If you only want to read the notebooks, you can actually just use
GitHub--look for the files ending in .ipynb
. Here's a few to get
you started:
-
Anomaly detection can help us find invalid/incorrect data in CALC.
-
Fun with CALC and pre-trained GloVe word embeddings can help us perform semantic search in CALC, e.g. searching for "tutor" and getting results like "Principal Instruction Technologist".
-
Log analysis contains some open-ended exploration of CALC's API logs, to learn how people are using CALC (note that CALC's API is used by CALC's front page).
-
Contract analysis contains open-ended exploration of CALC's contract data.
-
SIN analysis attempts to parse and make sense of CALC's unstructured Special Item Number (SIN) data.

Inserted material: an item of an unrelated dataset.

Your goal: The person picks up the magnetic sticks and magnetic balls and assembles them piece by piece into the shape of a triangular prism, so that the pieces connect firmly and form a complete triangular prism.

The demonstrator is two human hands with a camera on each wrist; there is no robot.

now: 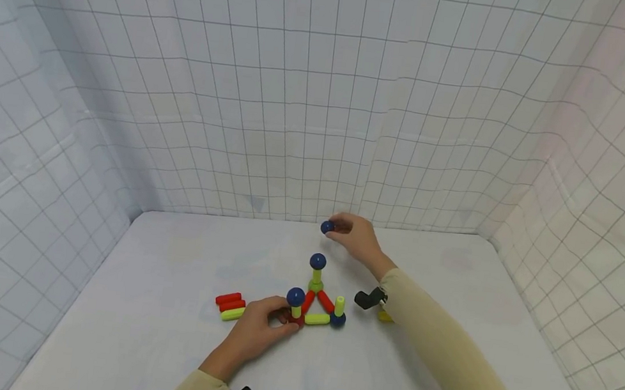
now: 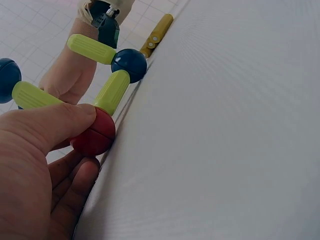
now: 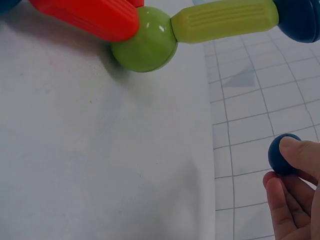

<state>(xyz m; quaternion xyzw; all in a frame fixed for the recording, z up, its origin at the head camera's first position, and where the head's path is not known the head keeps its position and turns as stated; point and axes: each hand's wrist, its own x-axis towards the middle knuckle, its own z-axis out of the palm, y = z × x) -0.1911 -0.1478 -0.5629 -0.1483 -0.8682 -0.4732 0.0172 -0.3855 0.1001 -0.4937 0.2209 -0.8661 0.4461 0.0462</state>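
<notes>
Left grip (image 1: 258, 330) pinches a red, lime and blue rod-and-ball plastic frame (image 1: 317, 319), extending rightward, likely light and stiff, by its red corner ball (image 2: 99, 134); right grip (image 1: 359, 239) pinches a glossy dark-blue ball (image 1: 326, 227), probably slippery, best held round its middle.

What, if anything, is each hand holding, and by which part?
The right hand pinches a loose blue ball by one side; the left hand grips the ball-and-rod structure by its red corner ball.
</notes>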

If you want to interactively explore the notebooks or create new ones, you'll need to clone this repository locally.
This project's git repository uses Git Large File Storage to
store some of our large data assets. Please install it before cloning. (If
you've already cloned the repository, you can obtain the large files after
installing Git LFS by running git lfs pull
.)
If you're familiar with virtualenvs and pip, you can use them to install all dependencies:
virtualenv venv
# On Windows, replace the following line with 'venv\Scripts\activate'.
source venv/bin/activate
pip install -r requirements.txt
On the other hand, if you're not familiar with virtualenvs, you can probably just install Anaconda, as it ships with most/all the dependencies you'll need.
Once you've done either of those, just run jupyter notebook
in the
root directory of the repository and use its web interface to explore
any of the notebooks.